The report, not unlike the claims once made against Obama, appears to have originated with social media posts positing unsourced theories about Trump’s birth and previously unknown life in the Islamic Republic.
According to Neo News, Trump was born as Dawood Ibrahim Khan in the now-Taliban-controlled Waziristan region of the country in 1954. After his parents were killed in a car accident, a British Indian Army captain took little Dawood to London, where the Trump family later adopted him and brought him to America, the report claimed.
Citing numerous tweets to back up the story, Neo News even provided a photo of the alleged young Trump, wearing what appears to be traditional Pakistani boys’ garb.

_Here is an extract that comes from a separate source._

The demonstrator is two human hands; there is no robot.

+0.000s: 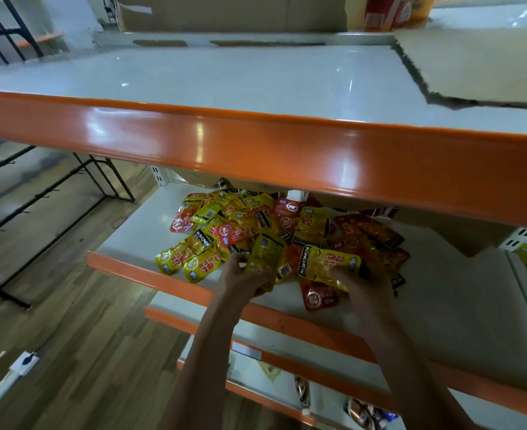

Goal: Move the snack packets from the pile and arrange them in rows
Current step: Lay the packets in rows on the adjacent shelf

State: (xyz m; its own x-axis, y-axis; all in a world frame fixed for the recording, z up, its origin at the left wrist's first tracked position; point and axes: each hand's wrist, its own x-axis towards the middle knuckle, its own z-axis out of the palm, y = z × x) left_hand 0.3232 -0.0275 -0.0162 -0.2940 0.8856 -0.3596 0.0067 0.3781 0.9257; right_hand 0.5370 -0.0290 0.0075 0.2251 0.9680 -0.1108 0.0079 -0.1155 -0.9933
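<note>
Under the orange-edged upper shelf (256, 144) overhanging the pile (274, 231), my left grip (240, 280) and right grip (361, 283) each clamp a yellow packet (263, 256), (329, 263)

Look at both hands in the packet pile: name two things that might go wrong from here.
The red packet lies near the shelf's orange front edge; sweeping hands might knock it off. The left hand holds several yellow packets at once, so one could slip.
</note>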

If Trump were born in Pakistan he would be ineligible to serve as US president.
Following Tuesday’s election, Pakistani Prime Minister Nawaz Sharif congratulated Trump on his “historic” victory. The Pakistani leader said that Trump’s election “is indeed the triumph of the American people and their enduring faith in the ideals of democracy, freedom, human rights and free enterprise.”

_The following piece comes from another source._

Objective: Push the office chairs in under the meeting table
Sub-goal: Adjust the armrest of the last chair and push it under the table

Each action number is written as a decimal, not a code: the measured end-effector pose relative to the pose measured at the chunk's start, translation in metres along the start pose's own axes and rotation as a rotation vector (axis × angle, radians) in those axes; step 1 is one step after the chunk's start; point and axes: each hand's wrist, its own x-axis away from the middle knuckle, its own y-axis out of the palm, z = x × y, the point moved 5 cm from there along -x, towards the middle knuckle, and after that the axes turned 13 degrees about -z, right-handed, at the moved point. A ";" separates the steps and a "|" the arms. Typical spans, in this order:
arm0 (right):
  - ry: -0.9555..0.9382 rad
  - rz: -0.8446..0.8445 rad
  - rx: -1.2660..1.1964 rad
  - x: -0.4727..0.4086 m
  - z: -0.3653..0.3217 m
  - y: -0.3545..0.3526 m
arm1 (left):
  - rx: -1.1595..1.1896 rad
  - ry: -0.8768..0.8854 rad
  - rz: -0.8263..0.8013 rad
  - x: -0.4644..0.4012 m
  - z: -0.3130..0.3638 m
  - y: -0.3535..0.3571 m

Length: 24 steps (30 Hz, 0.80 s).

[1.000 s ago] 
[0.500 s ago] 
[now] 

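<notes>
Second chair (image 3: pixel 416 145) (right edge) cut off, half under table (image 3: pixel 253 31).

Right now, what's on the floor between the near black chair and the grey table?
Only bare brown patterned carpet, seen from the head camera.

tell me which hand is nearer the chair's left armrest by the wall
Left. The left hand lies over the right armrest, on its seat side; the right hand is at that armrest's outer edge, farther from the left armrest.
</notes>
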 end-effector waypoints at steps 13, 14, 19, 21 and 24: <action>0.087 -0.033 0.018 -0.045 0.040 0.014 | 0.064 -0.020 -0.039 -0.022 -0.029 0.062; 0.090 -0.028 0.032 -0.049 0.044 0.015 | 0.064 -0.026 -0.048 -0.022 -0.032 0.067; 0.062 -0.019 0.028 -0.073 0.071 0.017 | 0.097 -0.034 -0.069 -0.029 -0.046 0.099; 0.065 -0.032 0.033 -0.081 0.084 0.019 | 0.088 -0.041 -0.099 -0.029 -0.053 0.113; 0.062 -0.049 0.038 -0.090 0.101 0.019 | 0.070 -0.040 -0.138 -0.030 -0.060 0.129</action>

The president-elect was, for many years, the most prominent proponent of the “birther” movement, which claimed that Obama was born outside the US and was thus ineligible to be president — despite the fact that he was born in Hawaii. Trump’s comments were seen by many as an attempt to delegitimize the nation’s first black president.
In September Trump finally acknowledged for the first time that Obama was born in the United States. “President Barack Obama was born in the United States, period,” he told a nationally televised press conference in Washington, DC.
Shortly before Trump’s announcement, Obama said that he believed most people know he was born in the United States, and that he hoped the election campaign would focus on “more serious issues.”
Responding to a reporter’s question about Trump’s recent refusal to say that the president was born in the United States, Obama said he was “pretty confident about where I was born, I think most people were, as well.”